Frances sat up carefully, not wanting to wake him just yet. The inn was quiet outside—no footsteps, no clattering pans, no shouted orders from the street. Just the low hum of village morning.
Her feet touched the cold floor, and she crossed to the window.
Outside, frost lingered on the grass. A cart rolled slowly down the lane. Life went on. Simple, unaffected. How strange that the world could remain unchanged when hers had shifted so profoundly.
She did not know what would happen next.
They had bought a single day of safety with their run through the hills. Perhaps two. But Cranford still hunted them. Her father would not stay silent forever. Society would not forget.
But now, she was not afraid of what came after.
Because in this room, with the man who she loved, she had remembered who she was.
Not just Lady Frances Rowley, daughter of an earl.
Not just the scandalous bride who had fled the altar.
But a woman who had chosen love over duty. Who had chosen herself.
Johnathan stirred.
She turned as he sat up, blinking into the morning light.
Their eyes met.
“Good morning,” she said softly.
He gave a slow, crooked smile. “Is it?”
“It is now.”
He rubbed a hand over his jaw, clearly feeling the same fatigue she wore like a second skin. “Did you sleep well?”
She nodded. “Better than I have in days.”
He reached for her. “You have something on your mind.”
“I am always thinking.”
“Tell me.”
She hesitated, then stepped closer.
“I have spent so much of my life trying to be what other people wanted,” she said. “But you… you see all of me. Even the parts I have tried to forget. And instead of turning away, you ask me to stay.”
“I do,” he said, simply. “In fact, I insist on it.”
“I want that,” she whispered. “To choose you. Not because we ran. Not because we must. But because we can.”
Johnathan rose slowly, walked to her, and took her hands in his.
“I want to marry you, Frances.

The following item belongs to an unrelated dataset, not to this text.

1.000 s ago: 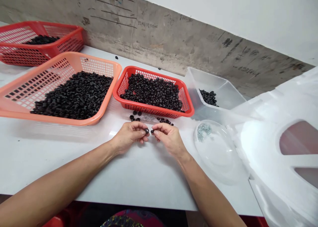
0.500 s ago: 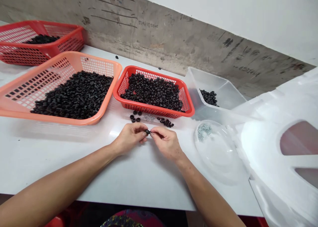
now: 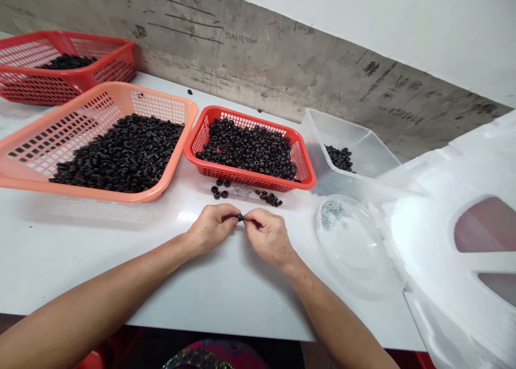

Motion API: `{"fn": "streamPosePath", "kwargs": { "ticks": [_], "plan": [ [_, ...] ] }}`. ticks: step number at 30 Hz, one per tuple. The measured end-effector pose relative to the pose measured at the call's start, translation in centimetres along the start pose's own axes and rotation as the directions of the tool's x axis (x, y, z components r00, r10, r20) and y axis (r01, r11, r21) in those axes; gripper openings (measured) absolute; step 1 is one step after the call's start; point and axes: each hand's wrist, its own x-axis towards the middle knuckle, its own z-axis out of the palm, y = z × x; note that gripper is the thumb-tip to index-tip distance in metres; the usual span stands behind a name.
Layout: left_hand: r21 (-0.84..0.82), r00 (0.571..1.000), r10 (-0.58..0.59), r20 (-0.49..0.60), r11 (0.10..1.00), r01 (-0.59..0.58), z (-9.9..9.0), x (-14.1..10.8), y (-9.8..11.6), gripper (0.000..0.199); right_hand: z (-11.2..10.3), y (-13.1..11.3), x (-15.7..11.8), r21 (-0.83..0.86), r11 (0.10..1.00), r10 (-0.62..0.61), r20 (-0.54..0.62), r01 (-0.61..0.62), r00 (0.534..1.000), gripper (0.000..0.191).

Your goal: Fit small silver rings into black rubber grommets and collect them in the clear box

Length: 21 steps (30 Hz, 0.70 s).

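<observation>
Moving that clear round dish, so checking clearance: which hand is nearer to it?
Right: the right hand sits left of the clear round dish, apart from it; the left hand is farther left.

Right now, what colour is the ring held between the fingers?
Black ring, best in the head view.

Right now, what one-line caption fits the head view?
Left hand and right hand pinch a small black ring over a white table, near a red basket of rings.
</observation>
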Motion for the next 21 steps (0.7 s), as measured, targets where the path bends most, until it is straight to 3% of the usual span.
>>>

Over an anvil. In truth. No disguise. No hesitation. I want the scandal. The fire. The fight. All of it. As long as it is with you.”
She smiled, tears catching at the edges of her lashes. “Then we shall.”
He blinked. “What?”
“We go back to Gretna Green,” she said. “Today. No more running. No more waiting. We write our names beside one another, and we let the world catch up if it dares.”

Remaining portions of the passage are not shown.